In my GMC student's evaluations of my course, they all focused on what they had learned and how much they had learned. There was no mention of their grades or my policies.
Did it help that they were invested in the content of the course, on how technology and social media impacts their lives, goals, attentions, and relationships? Yes, I'm fairly certain that it did. But their comments on the course reinforce the idea that my feedback on their writing without judgement is more important than the judgement. I asked them to revise that paper no less than four times.

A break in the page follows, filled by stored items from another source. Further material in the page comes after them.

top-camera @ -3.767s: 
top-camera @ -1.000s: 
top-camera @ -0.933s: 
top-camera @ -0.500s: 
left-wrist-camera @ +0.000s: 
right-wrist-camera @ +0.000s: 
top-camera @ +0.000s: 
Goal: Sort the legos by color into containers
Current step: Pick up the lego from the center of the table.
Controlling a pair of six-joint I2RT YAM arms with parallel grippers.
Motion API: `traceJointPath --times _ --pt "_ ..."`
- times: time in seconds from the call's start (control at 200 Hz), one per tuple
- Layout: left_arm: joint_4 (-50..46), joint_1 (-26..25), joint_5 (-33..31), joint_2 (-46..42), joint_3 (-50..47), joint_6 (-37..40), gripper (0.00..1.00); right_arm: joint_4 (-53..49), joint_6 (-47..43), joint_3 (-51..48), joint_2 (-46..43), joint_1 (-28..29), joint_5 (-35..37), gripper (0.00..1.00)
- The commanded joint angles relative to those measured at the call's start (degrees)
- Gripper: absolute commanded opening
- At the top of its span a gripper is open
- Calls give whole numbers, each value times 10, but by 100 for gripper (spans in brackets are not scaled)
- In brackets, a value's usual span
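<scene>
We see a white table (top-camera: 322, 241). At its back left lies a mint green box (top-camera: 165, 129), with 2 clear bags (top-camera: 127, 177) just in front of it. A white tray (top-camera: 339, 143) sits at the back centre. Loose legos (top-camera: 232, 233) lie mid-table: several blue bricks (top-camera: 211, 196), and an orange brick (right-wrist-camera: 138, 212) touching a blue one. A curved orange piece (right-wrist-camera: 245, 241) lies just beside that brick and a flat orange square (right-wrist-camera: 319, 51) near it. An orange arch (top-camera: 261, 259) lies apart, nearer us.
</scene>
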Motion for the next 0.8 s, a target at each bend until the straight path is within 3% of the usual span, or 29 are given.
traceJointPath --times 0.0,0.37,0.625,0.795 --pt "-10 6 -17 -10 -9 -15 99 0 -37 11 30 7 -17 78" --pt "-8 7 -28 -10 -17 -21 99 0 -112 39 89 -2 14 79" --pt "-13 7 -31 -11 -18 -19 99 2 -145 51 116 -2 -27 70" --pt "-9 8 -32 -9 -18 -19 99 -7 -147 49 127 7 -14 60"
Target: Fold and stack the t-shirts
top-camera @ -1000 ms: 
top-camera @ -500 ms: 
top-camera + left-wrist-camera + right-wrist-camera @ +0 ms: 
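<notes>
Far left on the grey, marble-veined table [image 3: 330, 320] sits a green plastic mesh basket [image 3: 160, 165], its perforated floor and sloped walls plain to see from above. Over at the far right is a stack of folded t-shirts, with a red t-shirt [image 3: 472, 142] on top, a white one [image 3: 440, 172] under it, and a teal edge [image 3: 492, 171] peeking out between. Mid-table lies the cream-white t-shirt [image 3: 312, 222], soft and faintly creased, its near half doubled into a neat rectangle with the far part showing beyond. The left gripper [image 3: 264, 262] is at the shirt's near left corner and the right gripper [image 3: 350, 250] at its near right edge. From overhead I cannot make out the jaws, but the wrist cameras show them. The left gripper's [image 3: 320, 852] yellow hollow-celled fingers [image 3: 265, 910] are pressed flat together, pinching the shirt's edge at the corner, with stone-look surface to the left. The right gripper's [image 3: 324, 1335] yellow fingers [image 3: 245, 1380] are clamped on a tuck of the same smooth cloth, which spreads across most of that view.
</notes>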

I asked them to write in response to the readings I assigned. We wrote together in class, every class. We started with free writing, not to be shared or read by others. I gave them focused free writes in class, responding to the readings and videos we watched. I wrote with them as my belief that teachers who write with their students reinforce the importance of informal writing and the idea that we are all in this journey together. From these writings we learned not only about each other and how we each see the world, but we also learned about each other's strengths as writers. This constant writing, sometimes taking up a majority of the class time, was not overbearing to them. In fact, they viewed the writing as valuable to their thinking and to their progress as developing writers. The free writing, which might be viewed as a frivolous activity that wastes precious class time that should be devoted to covering content, was the chance for them to get whatever was occupying their brains before class out of their minds so that they could focus on our content. None of this in class writing was collected or graded, a new concept for many students. I wanted them to equate writing with thinking and I believe that this was conveyed repeatedly throughout the course.
I will continue to be grade-less. I believe in it's power to transform student focus onto their learning, rather than their grades.